Background Despite normal spirometric values patients with fibromyalgia had lower values of maximum inspiratory (MIP) and expiratory pressures (MEP) than matched healthy controls. Values of MIP and MEP reflect respiratory muscle strength, therefore low values have been explained by respiratory muscle weakness or dysfunction.
Objectives This study proposed to assess the relationship of chest expansion with maximal inspiratory (MIP) and expiratory pressures (MEP) in primary fibromyalgia (FM) syndrome.
Methods Thirty female patients, aged 22–52, who met the 1990 ACR  criteria for the classification of FM were examined and compared with 29 healthy, age and BMI matched female subjects (aged 24–50). Pulmonary function tests were assessed by a computerised spirometer.

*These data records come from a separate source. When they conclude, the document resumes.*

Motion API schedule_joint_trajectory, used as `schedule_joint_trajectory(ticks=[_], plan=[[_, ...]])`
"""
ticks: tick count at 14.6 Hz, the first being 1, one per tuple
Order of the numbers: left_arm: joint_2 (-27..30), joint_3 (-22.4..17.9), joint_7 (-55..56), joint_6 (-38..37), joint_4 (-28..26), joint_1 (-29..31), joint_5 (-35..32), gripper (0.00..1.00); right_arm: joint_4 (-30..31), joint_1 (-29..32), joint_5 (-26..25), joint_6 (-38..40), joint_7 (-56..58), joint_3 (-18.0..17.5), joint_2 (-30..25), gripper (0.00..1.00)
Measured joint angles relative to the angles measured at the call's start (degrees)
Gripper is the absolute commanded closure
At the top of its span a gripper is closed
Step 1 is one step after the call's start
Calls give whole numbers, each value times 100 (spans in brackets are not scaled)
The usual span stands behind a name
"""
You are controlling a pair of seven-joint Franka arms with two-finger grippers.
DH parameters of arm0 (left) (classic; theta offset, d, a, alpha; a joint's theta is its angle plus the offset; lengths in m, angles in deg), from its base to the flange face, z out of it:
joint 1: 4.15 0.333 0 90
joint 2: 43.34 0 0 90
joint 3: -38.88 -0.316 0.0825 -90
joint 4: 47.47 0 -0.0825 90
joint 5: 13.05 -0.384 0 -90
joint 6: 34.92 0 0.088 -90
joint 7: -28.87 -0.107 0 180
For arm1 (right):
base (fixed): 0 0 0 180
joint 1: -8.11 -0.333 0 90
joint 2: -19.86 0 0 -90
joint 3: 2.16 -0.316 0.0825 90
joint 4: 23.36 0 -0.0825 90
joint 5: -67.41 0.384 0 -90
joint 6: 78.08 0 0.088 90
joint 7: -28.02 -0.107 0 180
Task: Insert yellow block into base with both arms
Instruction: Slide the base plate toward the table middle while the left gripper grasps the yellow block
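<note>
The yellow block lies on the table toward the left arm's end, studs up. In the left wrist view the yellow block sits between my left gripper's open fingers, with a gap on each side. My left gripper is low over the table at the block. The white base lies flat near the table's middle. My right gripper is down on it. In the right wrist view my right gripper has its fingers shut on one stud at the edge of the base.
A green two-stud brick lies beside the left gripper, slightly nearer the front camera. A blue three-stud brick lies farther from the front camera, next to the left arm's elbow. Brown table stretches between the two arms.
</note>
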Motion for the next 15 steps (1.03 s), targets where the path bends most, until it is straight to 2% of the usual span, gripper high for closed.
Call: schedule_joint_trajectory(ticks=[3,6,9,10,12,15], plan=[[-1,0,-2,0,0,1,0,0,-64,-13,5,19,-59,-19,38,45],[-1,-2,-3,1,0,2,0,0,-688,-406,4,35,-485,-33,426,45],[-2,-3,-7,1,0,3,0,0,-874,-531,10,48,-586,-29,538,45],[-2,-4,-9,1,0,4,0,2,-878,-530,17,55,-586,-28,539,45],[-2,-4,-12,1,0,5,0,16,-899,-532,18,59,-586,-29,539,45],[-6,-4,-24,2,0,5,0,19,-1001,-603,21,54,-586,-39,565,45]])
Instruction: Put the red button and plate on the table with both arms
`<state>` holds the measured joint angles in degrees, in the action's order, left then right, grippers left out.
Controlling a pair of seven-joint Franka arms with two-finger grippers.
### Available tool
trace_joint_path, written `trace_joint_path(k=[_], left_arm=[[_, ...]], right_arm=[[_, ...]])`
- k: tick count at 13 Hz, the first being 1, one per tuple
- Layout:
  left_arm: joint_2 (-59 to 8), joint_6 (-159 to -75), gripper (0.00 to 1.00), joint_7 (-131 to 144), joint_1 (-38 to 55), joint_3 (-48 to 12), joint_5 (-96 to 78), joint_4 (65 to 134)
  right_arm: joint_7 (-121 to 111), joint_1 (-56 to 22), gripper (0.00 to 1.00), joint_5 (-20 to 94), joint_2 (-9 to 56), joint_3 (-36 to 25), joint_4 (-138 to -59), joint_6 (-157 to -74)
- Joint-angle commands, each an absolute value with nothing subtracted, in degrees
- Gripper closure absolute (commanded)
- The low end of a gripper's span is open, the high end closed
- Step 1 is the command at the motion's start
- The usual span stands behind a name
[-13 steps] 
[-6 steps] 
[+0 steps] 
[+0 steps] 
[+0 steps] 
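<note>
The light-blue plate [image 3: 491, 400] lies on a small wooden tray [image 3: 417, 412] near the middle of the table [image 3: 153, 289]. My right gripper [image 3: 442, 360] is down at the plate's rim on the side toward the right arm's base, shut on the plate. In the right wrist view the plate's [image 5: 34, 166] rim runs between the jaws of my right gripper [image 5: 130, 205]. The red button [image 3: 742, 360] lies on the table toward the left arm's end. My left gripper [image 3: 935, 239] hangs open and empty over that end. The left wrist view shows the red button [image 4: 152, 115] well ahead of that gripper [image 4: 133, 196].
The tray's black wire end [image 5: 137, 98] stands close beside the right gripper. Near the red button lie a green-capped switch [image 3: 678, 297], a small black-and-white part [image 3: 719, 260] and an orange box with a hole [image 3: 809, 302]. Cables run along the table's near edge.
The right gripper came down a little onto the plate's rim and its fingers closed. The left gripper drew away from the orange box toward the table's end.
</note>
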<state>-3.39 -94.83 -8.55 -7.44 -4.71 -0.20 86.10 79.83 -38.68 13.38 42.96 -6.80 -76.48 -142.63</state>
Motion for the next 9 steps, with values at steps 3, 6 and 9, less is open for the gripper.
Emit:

The maximum respiratory pressures were carried out by using a digital mouth-pressuremeter. Chest expansion measurements, spirometric values, MIP and MEP values of patients with primary FM have been compared with controls.
Results Patients with FM had lower chest expansion, MEP and MIP values with respect to the controls. Chest expansion correlated significantly with MIP and MEP values. There was no significant difference among groups in spirometric values.
Conclusion Our results indicate that patients with FM have impaired respiratory muscle strength and measurement of chest expansion may be an appropriate and practical method for evaluating respiratory muscle strength in patients with FM.